Amdahls Law for GPU with 384 Cores---- > Sn = 1 / ( 1 - 0.8739 + 0.8739/384 )

                                        Sn = 7.789631

Amdahls Law for GPU with 1024 Cores---- > Sn = 1 / ( 1 - 0.8739 + 0.8739/1024 )

                                         Sn = 7.876904

Therefor According to Amdahls law we can expect a 7.7x to 7.9x increase in speed.

97 seconds to execute main / 7.8 amdahls law = 45.3948 seconds to execute after using GPU

Interestingly the last application had p = 89% (9x speed up) and this application p = 87% (7.8x speed up), 2% made quite a difference.


Potential Speed Increase with Gustafsons Law

Gustafsons Law S(n) = n - ( 1 - P ) ∙ ( n - 1 )

(Quadro K2000 GPU) S = 380 - ( 1 - .8739 ) * ( 380 - 1 ) = 332.2081

(GeForce GTX960 GPU) S = 1024 - ( 1 - .8739 ) * ( 1024 - 1 ) = 894.9837


Using Gustafsons law we see drastic changes in the amount speed increase, this time the additional Cores made a big difference and applying these speed ups we get:

(Quadro K2000 GPU) 354 seconds to execute / 332.2081 = 1.065597

(GeForce GTX960 GPU) 354 seconds to execute / 894.9837 = 0.395537

Conclusions with Profile Assessment

Based on the problem we have for both applications which is quadratic(A nested for loop). The time spent processing the main problem which was 89.19% and 87.39%. Plus the amount of time in seconds the program spent on the particular problem which was 97 & 354 seconds. I believe it is feasible to optimize one of these application with CUDA to improve performance.

I will attempt to optimize the naiver strokes flow velocity program as that application is more interesting to me.

Parallelize

Original Problems when converting a program to use the GPU

In order to use the GPU with this program some changes need to be implemented.

The original program was using a two dimensional Vector. unfortunately a vector cannot be copied using *cudaMemCpy* or allocated for using *cudaMalloc*, so there needs to be a change, the vector will be converted into a 2D Array of float** u[][]

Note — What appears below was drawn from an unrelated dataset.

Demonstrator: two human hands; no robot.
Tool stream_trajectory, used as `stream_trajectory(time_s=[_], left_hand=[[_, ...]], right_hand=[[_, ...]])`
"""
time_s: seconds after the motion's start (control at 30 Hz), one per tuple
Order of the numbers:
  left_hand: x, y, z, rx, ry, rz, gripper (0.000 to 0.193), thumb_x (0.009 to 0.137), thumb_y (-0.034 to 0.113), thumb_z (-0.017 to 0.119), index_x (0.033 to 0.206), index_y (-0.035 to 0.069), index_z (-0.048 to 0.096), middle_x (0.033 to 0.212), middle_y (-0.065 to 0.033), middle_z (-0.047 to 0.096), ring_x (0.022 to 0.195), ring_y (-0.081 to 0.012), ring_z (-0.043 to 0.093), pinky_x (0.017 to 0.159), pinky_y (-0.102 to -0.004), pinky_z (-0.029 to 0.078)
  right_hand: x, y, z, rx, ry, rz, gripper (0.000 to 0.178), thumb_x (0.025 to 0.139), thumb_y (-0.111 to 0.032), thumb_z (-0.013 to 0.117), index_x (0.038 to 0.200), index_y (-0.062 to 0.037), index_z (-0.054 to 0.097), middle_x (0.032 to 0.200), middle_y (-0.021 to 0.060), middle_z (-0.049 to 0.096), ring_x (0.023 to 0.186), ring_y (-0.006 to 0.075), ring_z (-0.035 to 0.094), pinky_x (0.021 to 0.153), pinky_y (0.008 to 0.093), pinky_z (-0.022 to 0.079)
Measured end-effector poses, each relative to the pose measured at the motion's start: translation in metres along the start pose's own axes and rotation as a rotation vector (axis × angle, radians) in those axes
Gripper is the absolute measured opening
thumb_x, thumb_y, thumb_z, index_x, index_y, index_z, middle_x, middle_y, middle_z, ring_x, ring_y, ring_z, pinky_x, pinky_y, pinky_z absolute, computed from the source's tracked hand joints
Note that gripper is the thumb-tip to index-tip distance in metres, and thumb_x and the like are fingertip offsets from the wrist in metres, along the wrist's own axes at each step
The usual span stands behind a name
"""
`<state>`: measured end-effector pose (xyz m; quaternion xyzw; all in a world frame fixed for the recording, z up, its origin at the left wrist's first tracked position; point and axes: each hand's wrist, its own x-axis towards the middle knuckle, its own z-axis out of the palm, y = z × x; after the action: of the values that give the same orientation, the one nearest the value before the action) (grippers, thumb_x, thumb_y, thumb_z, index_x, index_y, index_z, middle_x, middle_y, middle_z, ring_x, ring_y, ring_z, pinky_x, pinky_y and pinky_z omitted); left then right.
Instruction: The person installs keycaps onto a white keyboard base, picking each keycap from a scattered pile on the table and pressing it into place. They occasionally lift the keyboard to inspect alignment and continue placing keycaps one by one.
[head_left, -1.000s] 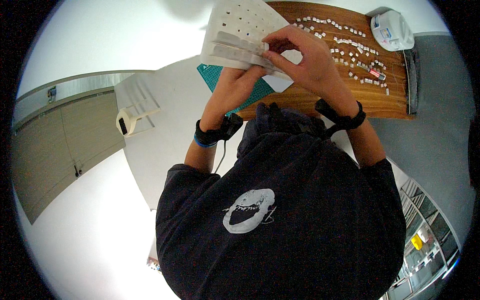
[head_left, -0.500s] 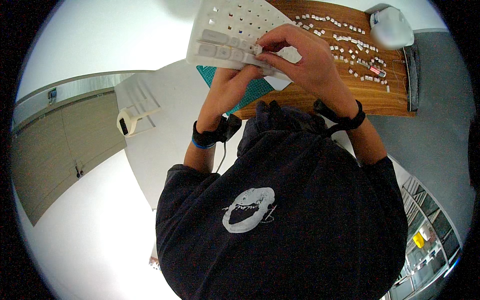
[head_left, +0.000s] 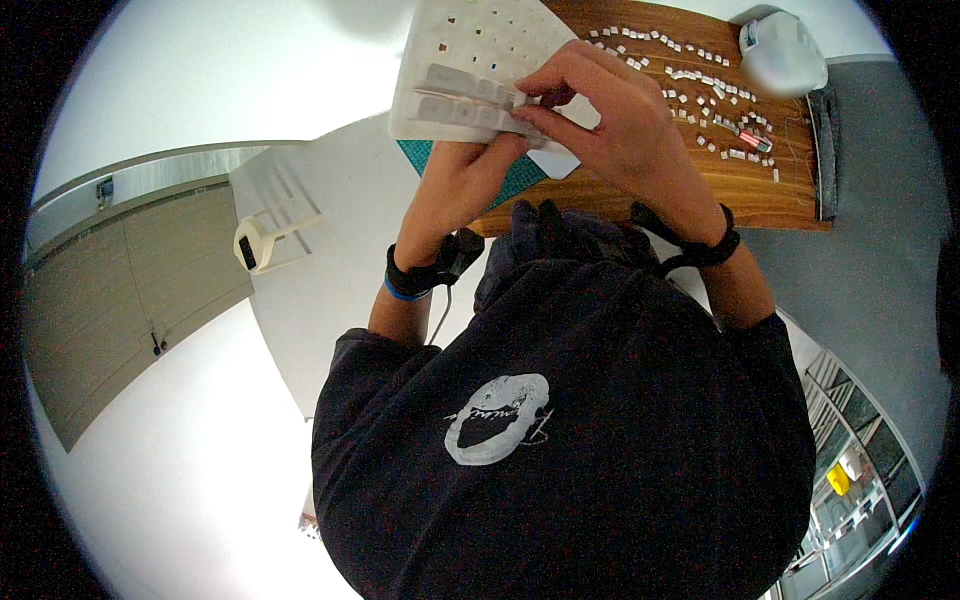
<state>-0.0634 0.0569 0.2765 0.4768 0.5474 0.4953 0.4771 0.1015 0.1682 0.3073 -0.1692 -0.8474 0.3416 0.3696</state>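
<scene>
A white keyboard [head_left: 470, 45] is held up tilted over the near left part of the desk. Its two nearest rows carry pale keycaps on the left, while bare square sockets show farther up. My left hand [head_left: 480, 165] grips the near edge, thumb at the front and the other fingers hidden beneath. Above it, my right hand [head_left: 610, 110] pinches with thumb and index finger at a small white keycap [head_left: 519, 98] in the second row from the near edge. The fingers partly cover that keycap, and I cannot tell whether it is seated.
Loose white keycaps [head_left: 700, 77] lie in rough rows across the brown wooden desk [head_left: 790, 200]. Among them is a red and white tool [head_left: 757, 143]. A green cutting mat [head_left: 515, 180] lies below the keyboard. A white rounded device [head_left: 783, 55] stands at the far right corner.
The keyboard has shifted to the right and tipped a little under my fingers. My right hand keeps its pinch at nearly the same spot.
</scene>
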Motion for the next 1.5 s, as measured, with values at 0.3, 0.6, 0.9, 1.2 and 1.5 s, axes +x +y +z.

Now that the program is iterating trough an Array rather than a Vector the program executes at a much faster speed, but it can still go faster so I will continue optimization with the GPU.

The next problem encountered is like a vector we cannot transfer a 2D array to a *cudaMalloc* or *cudaMemCPy* function call. So the 2D array needs to be converted into a single array. And that brings another problem regarding the original algorithm which is shown below.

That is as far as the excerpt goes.